*What you need to do*: Return, exactly and in full, the lines of the records below starting at the one with "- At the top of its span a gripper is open" and ending at the one with "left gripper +", and no other lines.

# # # #

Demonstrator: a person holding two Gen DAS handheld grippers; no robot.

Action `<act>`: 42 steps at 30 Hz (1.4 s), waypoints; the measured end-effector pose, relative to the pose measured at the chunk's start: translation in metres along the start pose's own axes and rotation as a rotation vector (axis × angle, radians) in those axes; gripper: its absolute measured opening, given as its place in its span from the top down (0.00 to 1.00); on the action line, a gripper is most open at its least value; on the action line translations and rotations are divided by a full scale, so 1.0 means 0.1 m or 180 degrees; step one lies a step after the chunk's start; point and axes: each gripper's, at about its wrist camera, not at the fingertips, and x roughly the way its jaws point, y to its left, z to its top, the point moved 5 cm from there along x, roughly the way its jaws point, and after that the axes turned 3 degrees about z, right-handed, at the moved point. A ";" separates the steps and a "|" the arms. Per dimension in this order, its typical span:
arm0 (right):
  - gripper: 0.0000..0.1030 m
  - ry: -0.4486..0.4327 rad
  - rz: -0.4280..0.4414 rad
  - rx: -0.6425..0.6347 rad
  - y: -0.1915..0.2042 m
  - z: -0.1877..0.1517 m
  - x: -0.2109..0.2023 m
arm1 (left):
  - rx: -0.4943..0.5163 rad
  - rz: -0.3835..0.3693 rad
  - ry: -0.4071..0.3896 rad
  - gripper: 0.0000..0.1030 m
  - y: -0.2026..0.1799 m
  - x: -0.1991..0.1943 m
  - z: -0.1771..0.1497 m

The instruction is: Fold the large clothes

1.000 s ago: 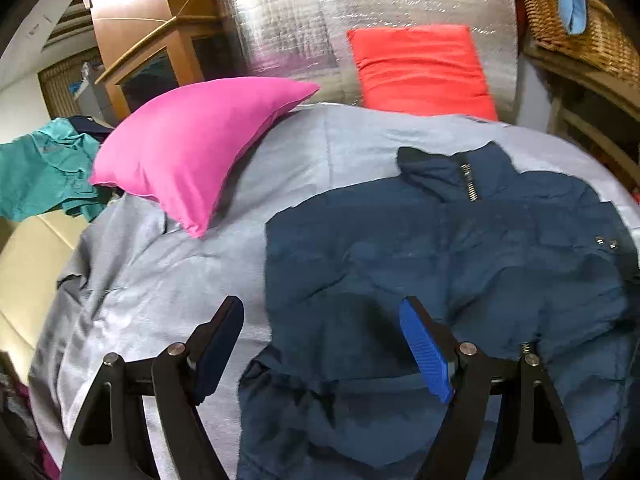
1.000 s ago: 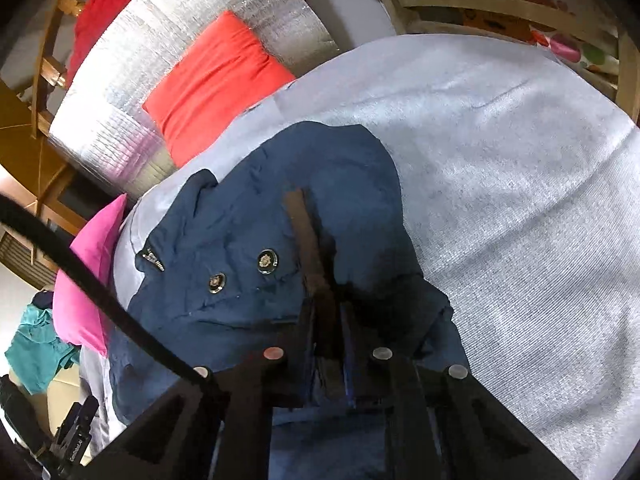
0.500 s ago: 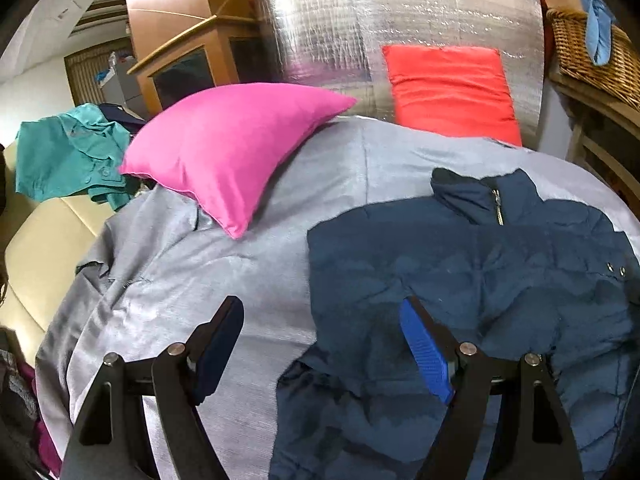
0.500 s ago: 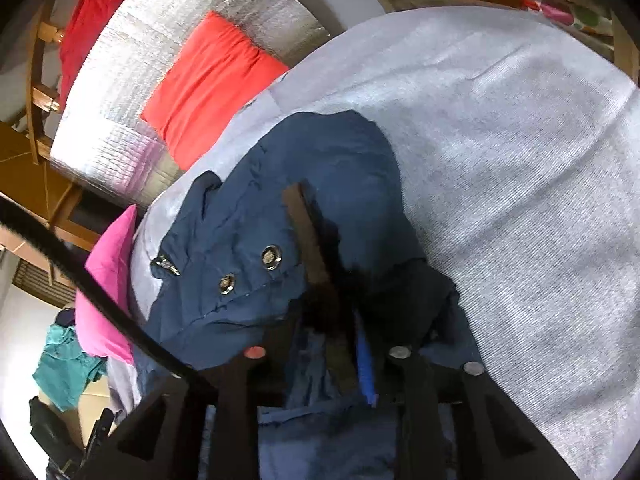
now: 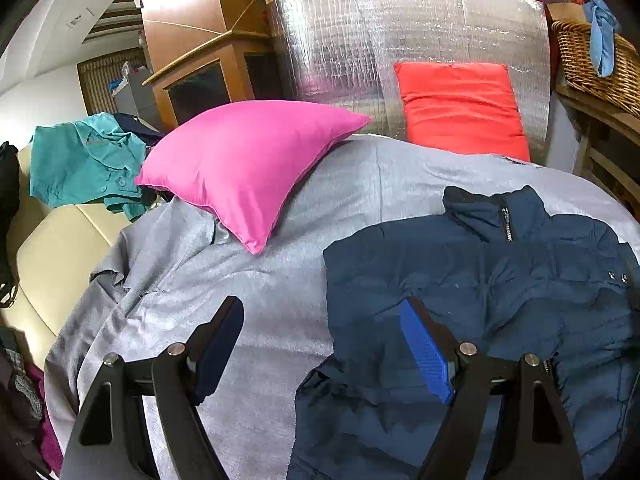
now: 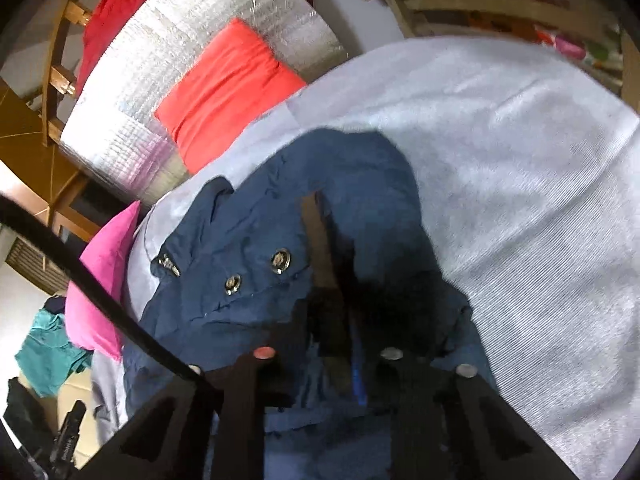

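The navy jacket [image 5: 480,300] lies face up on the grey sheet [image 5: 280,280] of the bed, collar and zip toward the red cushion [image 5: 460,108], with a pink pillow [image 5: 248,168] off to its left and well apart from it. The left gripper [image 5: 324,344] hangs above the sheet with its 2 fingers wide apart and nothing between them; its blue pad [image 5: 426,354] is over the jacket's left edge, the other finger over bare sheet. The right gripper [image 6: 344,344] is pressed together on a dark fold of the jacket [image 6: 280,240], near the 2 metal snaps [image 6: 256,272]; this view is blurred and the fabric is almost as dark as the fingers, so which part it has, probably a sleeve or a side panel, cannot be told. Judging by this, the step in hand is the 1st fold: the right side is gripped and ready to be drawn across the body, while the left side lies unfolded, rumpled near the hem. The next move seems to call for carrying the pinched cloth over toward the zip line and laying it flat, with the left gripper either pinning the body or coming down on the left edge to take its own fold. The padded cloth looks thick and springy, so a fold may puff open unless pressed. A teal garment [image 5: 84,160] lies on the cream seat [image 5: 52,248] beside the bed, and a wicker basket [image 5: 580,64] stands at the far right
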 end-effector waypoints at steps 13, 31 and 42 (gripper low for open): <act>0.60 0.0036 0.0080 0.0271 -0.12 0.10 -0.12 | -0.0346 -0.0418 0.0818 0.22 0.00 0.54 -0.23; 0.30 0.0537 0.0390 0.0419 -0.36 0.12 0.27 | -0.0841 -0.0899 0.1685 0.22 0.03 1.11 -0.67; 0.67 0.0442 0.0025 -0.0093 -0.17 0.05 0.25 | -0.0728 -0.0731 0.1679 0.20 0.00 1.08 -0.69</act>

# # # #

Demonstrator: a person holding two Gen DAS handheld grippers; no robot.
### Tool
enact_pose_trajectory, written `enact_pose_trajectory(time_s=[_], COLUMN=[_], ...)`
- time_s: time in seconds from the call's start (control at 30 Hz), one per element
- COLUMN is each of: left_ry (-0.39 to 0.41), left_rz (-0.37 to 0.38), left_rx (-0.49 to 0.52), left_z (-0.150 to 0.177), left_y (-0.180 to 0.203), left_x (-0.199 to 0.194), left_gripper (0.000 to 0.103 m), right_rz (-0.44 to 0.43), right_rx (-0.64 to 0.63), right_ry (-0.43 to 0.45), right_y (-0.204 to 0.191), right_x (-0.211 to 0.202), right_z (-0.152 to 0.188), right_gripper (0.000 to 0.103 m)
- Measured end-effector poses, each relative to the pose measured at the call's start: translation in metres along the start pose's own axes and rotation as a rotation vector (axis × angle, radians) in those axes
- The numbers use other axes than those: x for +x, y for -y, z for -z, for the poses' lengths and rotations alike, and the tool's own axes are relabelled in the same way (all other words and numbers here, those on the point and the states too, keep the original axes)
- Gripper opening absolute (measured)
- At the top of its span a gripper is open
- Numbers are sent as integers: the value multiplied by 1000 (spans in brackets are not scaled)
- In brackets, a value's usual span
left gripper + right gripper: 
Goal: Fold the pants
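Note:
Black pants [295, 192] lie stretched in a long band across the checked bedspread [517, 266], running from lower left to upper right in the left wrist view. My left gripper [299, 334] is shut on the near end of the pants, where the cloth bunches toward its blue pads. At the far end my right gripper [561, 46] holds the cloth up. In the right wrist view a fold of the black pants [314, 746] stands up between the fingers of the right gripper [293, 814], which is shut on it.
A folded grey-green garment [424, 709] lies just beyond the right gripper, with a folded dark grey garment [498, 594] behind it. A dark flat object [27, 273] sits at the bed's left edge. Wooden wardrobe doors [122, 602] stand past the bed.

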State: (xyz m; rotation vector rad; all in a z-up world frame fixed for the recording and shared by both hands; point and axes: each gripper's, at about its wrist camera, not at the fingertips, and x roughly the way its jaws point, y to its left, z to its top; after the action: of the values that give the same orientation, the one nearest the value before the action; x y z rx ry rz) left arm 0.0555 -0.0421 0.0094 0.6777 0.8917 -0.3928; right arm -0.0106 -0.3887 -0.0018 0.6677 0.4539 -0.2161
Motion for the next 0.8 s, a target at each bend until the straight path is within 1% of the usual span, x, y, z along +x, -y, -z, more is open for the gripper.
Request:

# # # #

*Answer section*:
- At the top of its span a gripper is open
- Numbers are sent as integers: the value multiplied by 1000 (spans in brackets are not scaled)
- In brackets, a value's usual span
left gripper + right gripper: 

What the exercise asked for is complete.